**WHAT NEEDS TO BE DONE:**
Skip any pictures. Repeat the data exactly, from its first line through the line that holds "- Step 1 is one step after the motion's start", both included.

(Stored items from a collection)
====
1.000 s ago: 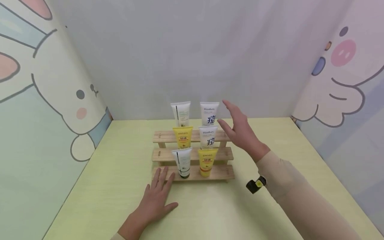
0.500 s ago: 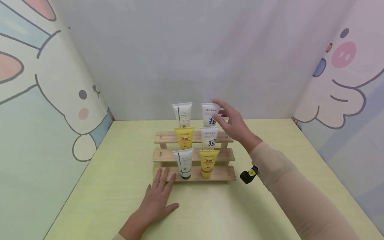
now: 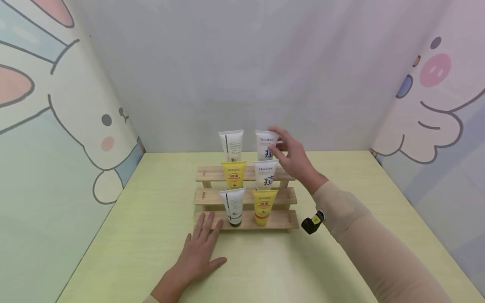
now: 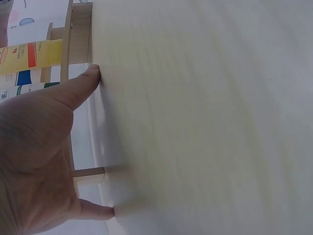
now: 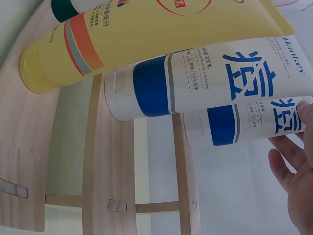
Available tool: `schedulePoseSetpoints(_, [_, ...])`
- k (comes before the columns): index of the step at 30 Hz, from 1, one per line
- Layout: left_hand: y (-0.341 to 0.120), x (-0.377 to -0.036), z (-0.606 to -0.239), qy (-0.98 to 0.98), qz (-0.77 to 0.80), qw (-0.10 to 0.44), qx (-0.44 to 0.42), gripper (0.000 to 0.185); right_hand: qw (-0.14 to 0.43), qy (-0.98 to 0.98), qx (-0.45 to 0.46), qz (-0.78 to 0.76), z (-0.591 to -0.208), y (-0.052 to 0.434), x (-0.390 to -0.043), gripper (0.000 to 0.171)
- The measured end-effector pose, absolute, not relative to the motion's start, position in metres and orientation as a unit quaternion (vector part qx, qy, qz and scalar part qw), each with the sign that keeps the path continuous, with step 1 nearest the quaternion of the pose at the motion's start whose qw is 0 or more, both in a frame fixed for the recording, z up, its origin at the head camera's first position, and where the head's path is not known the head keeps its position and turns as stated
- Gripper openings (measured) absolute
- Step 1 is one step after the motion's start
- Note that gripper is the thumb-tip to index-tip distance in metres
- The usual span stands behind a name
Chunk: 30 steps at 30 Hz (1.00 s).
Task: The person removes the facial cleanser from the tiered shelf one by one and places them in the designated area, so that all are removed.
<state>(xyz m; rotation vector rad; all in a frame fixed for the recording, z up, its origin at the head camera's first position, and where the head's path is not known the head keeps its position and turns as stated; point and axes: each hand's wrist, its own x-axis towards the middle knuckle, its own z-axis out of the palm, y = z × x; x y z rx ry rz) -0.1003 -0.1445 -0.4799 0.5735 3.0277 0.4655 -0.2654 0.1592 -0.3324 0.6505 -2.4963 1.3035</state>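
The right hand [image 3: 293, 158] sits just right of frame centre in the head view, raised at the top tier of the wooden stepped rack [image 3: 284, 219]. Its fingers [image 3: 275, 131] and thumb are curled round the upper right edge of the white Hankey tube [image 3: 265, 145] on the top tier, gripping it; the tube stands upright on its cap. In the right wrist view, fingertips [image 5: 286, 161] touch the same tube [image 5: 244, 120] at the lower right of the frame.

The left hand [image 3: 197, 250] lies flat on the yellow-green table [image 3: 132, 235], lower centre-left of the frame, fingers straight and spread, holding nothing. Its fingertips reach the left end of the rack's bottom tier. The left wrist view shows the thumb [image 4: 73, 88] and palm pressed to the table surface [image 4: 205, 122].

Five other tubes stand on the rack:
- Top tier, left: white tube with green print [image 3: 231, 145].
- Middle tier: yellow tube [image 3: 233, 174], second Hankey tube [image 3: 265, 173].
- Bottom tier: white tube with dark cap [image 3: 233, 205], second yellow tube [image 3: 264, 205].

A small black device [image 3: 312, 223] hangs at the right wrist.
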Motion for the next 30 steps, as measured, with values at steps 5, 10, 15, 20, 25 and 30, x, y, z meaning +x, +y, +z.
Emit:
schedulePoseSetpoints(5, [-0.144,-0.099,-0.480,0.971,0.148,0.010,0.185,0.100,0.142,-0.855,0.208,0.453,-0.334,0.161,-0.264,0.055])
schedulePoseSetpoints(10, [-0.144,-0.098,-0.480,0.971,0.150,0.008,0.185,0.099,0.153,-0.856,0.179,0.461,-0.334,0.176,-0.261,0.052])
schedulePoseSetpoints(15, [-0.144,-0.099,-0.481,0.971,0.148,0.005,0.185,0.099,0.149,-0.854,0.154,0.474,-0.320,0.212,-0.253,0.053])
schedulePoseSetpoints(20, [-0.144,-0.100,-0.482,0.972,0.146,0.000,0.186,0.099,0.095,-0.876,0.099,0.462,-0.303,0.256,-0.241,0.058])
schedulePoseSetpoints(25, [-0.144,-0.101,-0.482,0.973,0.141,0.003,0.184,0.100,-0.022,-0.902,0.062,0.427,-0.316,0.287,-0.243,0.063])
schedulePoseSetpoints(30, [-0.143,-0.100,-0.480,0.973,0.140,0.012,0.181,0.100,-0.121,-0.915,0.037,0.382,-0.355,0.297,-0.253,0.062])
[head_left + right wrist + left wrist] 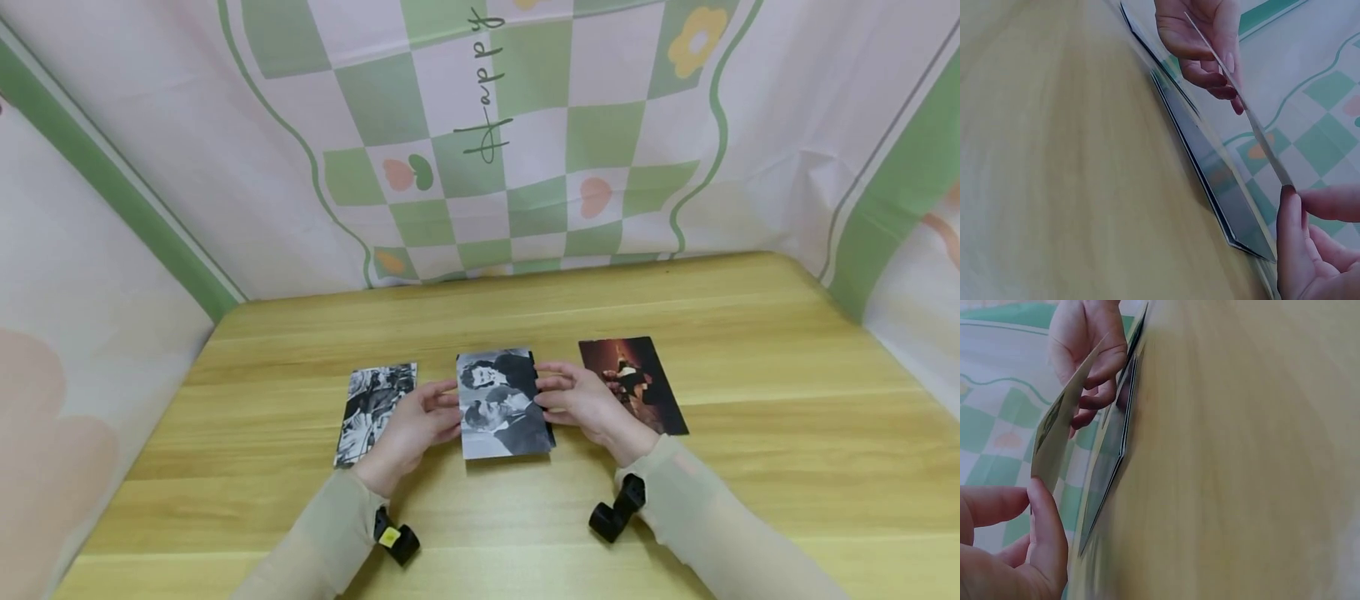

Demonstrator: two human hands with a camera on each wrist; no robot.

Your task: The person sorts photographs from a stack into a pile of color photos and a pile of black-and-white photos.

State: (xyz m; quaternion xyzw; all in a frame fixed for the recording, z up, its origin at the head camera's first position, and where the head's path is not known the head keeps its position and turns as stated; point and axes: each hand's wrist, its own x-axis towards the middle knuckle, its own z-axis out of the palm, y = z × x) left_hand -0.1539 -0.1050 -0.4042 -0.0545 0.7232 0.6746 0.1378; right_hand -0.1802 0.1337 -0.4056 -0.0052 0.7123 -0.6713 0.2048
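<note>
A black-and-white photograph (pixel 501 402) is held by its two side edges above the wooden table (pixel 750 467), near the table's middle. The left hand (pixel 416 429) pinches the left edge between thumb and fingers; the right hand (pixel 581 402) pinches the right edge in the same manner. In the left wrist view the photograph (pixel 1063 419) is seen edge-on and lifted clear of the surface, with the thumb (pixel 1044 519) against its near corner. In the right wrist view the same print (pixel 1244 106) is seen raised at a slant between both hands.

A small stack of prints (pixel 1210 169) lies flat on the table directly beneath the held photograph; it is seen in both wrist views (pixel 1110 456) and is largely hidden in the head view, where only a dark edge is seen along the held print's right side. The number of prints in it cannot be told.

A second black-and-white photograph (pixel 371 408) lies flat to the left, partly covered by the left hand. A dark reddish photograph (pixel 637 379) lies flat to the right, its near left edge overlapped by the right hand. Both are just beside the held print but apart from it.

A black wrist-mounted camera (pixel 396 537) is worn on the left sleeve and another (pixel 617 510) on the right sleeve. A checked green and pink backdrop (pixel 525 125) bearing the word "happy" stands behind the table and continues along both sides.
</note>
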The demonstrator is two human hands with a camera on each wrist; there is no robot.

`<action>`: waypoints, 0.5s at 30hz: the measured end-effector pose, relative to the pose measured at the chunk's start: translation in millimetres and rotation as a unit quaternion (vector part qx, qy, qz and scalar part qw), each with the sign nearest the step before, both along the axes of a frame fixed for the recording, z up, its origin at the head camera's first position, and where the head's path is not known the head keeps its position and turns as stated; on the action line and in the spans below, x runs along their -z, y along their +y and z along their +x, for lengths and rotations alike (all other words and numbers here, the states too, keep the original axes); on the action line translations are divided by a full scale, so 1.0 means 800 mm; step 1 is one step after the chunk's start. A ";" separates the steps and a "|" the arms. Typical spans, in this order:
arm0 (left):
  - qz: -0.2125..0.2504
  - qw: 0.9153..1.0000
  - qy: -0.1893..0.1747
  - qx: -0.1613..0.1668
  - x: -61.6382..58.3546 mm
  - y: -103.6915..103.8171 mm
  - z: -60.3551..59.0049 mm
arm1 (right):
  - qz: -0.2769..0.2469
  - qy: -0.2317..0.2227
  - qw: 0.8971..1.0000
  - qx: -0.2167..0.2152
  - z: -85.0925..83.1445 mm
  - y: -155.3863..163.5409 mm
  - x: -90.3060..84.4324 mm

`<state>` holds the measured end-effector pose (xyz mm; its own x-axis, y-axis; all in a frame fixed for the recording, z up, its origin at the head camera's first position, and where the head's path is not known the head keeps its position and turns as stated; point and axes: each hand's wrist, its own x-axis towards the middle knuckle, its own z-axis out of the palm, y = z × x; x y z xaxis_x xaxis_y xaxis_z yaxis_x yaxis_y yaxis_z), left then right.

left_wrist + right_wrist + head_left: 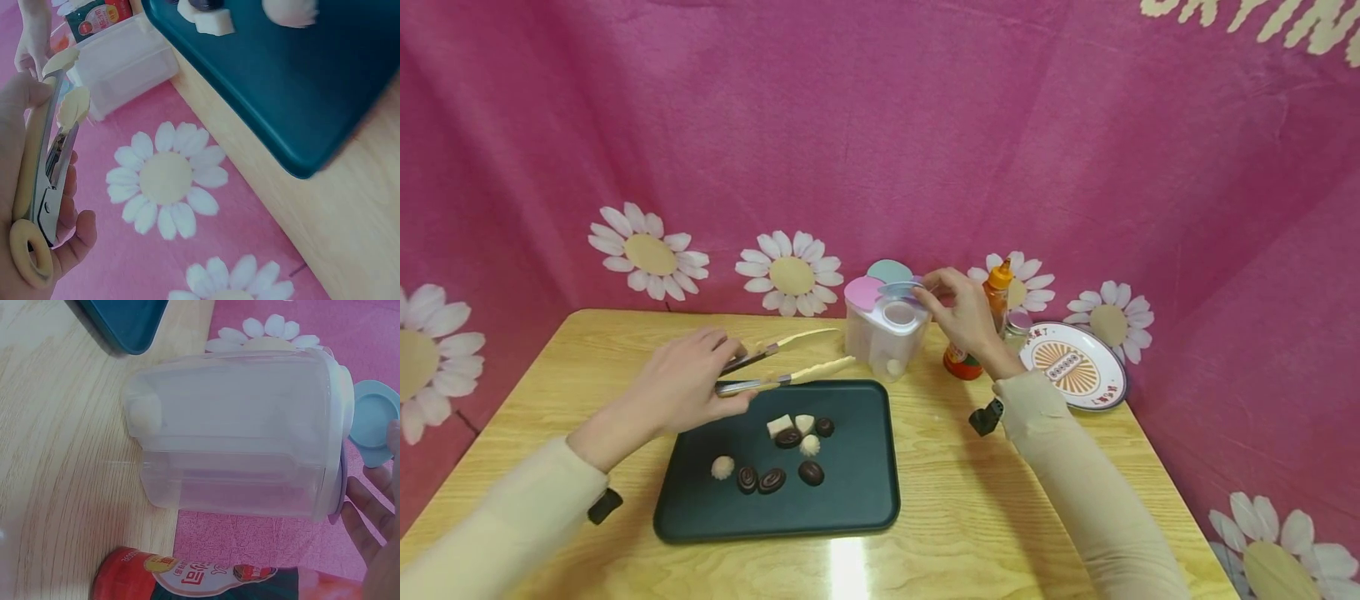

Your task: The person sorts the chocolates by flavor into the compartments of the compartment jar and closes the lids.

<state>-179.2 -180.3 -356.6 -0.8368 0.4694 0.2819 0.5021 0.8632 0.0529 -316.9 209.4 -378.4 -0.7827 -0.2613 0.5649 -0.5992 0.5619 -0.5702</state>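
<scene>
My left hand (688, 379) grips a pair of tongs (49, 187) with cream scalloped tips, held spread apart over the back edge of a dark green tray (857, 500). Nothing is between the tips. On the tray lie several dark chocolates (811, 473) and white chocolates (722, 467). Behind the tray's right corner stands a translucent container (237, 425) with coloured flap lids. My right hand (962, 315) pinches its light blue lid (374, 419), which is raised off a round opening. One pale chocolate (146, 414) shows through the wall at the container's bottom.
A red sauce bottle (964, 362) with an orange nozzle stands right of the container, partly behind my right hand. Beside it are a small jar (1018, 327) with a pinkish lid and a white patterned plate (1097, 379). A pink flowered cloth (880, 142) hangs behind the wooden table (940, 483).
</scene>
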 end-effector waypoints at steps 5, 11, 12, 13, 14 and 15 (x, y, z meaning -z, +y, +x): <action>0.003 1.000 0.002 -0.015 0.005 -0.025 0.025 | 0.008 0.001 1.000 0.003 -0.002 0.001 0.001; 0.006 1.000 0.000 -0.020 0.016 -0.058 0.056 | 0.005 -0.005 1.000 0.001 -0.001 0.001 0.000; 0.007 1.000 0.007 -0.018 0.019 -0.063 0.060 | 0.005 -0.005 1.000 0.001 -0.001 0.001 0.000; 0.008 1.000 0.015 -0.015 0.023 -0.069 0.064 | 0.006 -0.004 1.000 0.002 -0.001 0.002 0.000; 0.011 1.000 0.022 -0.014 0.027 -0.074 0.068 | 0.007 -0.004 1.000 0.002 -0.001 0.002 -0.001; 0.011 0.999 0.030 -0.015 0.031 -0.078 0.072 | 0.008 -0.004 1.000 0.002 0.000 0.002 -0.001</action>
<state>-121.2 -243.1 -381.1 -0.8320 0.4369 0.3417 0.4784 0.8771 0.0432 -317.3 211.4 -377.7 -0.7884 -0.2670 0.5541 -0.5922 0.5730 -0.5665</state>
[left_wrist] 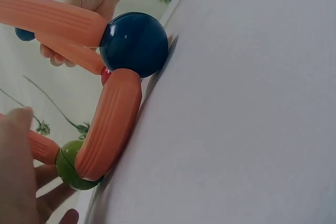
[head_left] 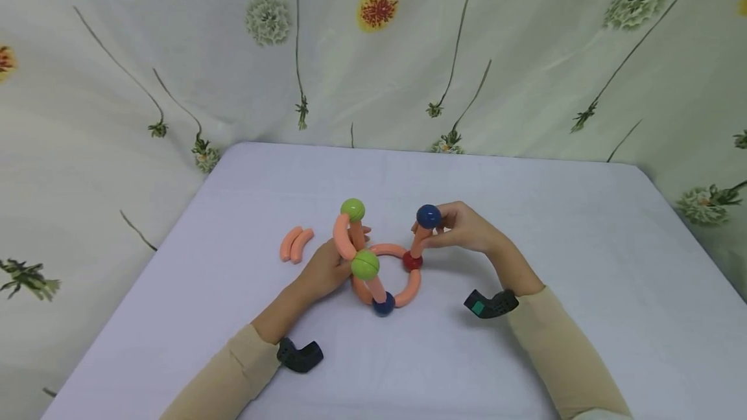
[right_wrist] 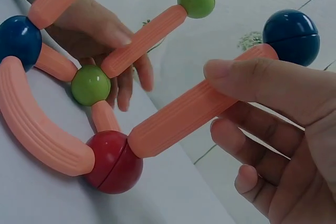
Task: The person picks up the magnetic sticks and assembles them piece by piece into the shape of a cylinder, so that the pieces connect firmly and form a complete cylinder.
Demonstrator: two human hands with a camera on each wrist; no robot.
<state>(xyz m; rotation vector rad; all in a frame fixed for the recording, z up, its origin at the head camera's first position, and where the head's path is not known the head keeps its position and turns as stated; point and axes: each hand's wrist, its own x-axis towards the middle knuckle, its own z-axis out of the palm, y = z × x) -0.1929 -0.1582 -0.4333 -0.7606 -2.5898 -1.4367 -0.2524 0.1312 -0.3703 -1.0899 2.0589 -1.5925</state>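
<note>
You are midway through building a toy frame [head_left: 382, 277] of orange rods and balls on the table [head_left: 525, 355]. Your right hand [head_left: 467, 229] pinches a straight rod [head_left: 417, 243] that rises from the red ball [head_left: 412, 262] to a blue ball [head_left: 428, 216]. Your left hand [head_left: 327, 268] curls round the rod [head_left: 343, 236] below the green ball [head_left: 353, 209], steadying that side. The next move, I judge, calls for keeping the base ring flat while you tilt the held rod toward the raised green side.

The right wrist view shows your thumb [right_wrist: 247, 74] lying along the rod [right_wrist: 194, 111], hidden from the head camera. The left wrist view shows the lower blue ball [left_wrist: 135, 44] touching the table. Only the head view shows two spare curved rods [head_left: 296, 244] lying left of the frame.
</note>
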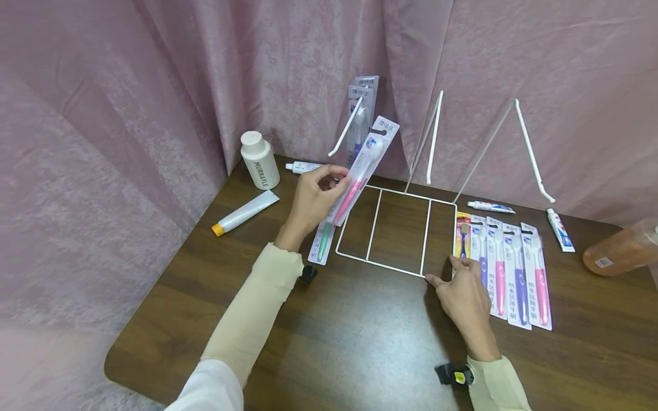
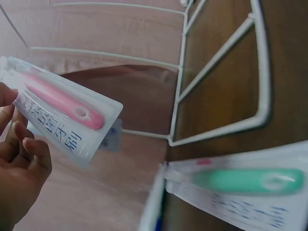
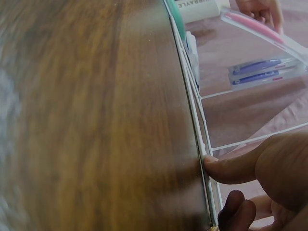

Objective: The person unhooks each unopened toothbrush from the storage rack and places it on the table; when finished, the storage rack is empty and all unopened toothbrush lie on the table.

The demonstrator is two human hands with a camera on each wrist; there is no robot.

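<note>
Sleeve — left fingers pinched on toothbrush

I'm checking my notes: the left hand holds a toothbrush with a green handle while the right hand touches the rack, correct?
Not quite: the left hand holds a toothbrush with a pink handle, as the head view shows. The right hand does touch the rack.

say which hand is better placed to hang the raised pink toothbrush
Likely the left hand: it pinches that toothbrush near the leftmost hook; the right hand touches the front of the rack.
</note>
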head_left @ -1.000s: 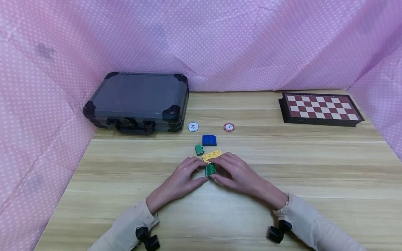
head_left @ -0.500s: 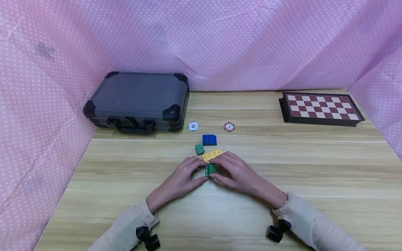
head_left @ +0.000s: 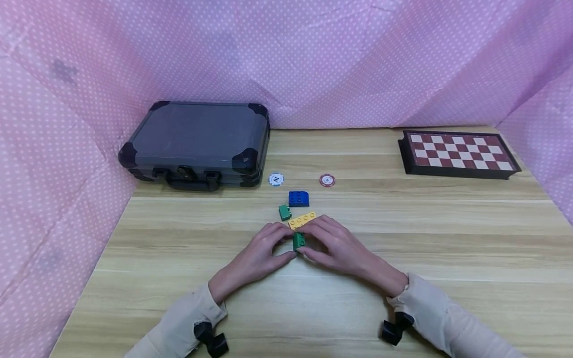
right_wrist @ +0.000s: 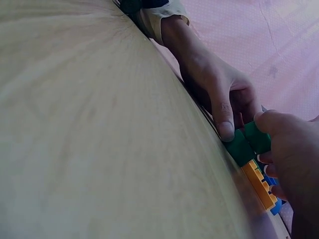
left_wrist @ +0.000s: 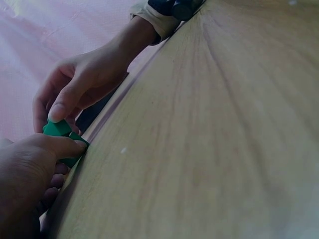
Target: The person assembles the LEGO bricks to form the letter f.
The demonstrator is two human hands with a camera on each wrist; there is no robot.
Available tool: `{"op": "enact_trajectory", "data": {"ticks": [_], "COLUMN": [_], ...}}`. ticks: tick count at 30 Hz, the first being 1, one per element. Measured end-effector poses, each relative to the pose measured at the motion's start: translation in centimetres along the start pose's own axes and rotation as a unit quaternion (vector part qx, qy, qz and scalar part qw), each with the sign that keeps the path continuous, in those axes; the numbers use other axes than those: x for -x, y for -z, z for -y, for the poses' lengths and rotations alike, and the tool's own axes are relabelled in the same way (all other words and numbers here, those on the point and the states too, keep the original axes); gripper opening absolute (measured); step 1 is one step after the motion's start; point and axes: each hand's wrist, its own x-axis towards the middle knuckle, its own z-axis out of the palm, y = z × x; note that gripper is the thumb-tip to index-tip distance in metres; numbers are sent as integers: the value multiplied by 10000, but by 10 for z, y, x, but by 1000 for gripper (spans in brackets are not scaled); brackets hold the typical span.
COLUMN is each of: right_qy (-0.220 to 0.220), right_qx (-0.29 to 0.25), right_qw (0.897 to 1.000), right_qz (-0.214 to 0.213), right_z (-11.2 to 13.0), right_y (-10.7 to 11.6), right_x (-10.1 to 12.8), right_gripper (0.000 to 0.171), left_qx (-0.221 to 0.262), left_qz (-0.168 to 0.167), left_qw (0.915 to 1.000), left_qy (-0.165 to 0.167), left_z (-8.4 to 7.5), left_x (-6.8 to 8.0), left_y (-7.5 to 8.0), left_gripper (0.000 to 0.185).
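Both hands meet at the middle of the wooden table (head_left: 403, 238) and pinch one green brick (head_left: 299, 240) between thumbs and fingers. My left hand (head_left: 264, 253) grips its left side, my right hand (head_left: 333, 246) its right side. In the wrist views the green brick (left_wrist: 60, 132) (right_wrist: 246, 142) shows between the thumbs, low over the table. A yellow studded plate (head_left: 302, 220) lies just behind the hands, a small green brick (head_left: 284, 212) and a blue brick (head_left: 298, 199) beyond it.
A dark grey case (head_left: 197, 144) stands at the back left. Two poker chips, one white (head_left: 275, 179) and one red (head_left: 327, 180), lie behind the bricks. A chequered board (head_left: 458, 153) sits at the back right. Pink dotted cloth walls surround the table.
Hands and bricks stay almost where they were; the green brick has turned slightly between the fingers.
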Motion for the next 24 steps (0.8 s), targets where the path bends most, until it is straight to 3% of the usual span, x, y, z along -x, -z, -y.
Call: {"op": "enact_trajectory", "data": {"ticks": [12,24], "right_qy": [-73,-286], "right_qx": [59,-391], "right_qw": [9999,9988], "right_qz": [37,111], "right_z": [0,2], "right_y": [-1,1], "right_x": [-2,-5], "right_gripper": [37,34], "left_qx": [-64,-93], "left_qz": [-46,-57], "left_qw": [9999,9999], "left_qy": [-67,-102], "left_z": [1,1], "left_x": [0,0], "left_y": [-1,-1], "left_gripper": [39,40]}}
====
**SOLUTION TO THIS PROBLEM:**
1.000 s ago: 
0.500 s ago: 
now: 
now: 
now: 
Available tool: `schedulePoseSetpoints(_, [_, ...])`
- k (comes before the columns): index of the step at 30 Hz, from 1, one per line
- Layout: left_hand: y (-0.341 to 0.120), x (-0.377 to -0.036), z (-0.606 to -0.239), qy (-0.98 to 0.98), qz (-0.77 to 0.80), qw (-0.10 to 0.44), qx (-0.44 to 0.42), gripper (0.000 to 0.185); right_hand: qw (-0.14 to 0.43), qy (-0.98 to 0.98), qx (-0.45 to 0.46), qz (-0.78 to 0.76), z (-0.591 to -0.208), y (-0.052 to 0.434), x (-0.390 to -0.043), gripper (0.000 to 0.171)
- The measured end-effector pose, absolute, not relative to the motion's start, position in metres and orientation as a unit quaternion (vector part qx, qy, qz and scalar part qw), each with the sign that keeps the path continuous, with step 1 nearest the quaternion of the pose at the motion's start whose qw is 0 or more, both in a frame fixed for the recording, z up, its origin at the head camera's first position, and where the head's path is not known the head keeps its position and turns as stated
- Gripper openings (measured) absolute
- Step 1 is one step after the motion's start

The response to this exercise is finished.